Setting proper control limits on a QC chart is not so simple as drawing fixed “acceptability limits” such as TV ± 2*APSu directly on control charts. As demonstrated here, such limits will not provide sufficient detection of medically important errors. Instead, a structured QC planning process should be implemented to identify appropriate control rules, numbers of control measurements, and frequency of QC events, taking into account the quality required for the intended use of the test, the precision and bias of the method, and the rejection characteristics of statistical QC rules. The key to a quantitative planning process is the use of power curves that describe the probability for rejection as a function of the size of systematic errors, or alternatively, as a function of the Sigma-metric of the method. CLSI C24-Ed4 describes a “roadmap” for planning risk-based SQC strategies that also consider patient risk due to reporting of erroneous test results. Graphical QC planning tools are available to support such a planning process. This approach will be discussed in more detail in parts 3 and 4 of this series.

References

  1. Braga F, Pasqualetti S, Aloisio E, Panteghini M. The internal quality control in the traceability era. Clin Chem Lab Med 2021;59:291-300.

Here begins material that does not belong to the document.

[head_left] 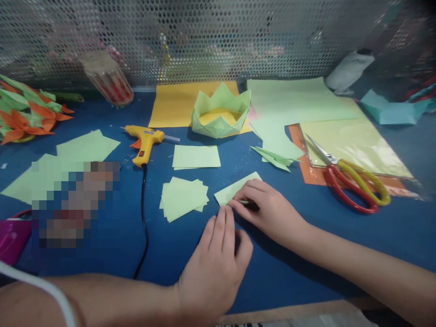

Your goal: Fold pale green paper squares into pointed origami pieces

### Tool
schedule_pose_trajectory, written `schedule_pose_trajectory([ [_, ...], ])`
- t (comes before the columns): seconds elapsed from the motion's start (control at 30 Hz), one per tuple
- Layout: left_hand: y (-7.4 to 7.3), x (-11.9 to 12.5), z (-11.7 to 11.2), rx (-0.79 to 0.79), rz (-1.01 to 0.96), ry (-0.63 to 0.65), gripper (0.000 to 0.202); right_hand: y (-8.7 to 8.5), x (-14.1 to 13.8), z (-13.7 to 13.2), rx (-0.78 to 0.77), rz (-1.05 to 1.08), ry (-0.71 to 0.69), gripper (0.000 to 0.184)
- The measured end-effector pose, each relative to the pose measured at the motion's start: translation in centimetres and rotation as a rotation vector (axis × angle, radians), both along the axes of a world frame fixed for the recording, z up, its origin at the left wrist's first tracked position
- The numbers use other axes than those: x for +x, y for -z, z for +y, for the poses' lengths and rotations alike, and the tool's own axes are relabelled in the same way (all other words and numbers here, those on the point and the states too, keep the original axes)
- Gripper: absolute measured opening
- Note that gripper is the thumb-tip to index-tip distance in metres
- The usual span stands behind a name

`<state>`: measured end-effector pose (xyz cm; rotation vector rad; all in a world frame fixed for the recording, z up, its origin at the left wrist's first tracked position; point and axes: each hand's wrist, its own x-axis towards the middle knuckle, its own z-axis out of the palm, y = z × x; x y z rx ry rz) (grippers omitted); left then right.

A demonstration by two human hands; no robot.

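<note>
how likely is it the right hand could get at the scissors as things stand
Probably yes: nothing lies over the scissors, and blue tabletop stretches from the right hand toward their handles, though it would first have to leave the pale green paper it touches.

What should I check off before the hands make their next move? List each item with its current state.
1. Both hands at the working paper: ok; the left hand has its fingertips at the near edge of the pale green paper, the right hand is over its right part.
2. Paper edges lined up: cannot tell; fingers cover part of them.
3. Loose pile squared: not ok; its sheets are fanned out.
4. Yellow glue gun apart from the hands: ok; it lies beyond the pile.
5. Glue gun hot or cold: cannot tell.
6. Scissors apart from the hands: ok; they lie to the right.
</note>
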<state>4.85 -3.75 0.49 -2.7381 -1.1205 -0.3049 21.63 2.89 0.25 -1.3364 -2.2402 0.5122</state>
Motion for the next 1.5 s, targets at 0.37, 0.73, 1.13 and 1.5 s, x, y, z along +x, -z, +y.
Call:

  2. Westgard JO, Bayat H, Westgard SA. How to evaluate fixed clinical QC limits vs. risk-based SQC strategies. LTE: Clin Chem Lab Med 2022; https://doi.org/10.1515/cclm-2022-0539.
  3. CLSI C24-Ed4. Statistical Quality Control for Quantitative Measurement Procedures: Principles and Definitions. 4th ed. Clinical and Laboratory Standards Institute, 9950 West Valley Road, Suite 2500, Wayne PA, 2016.
  4. Panteghini M. Reply to Westgard et al.: ‘Keep your eyes wide… as the present now will later be past.’ LTE: Clin Chem Lab Med 2022; https://doi.org/10.1515/cclm-2022-0557.
  5. Braga F, Panteghini M. Performance specifications for measurement uncertainty of common biochemical measurands according to Milan models. Clin Chem Lab Med 2021;59:1362-1368.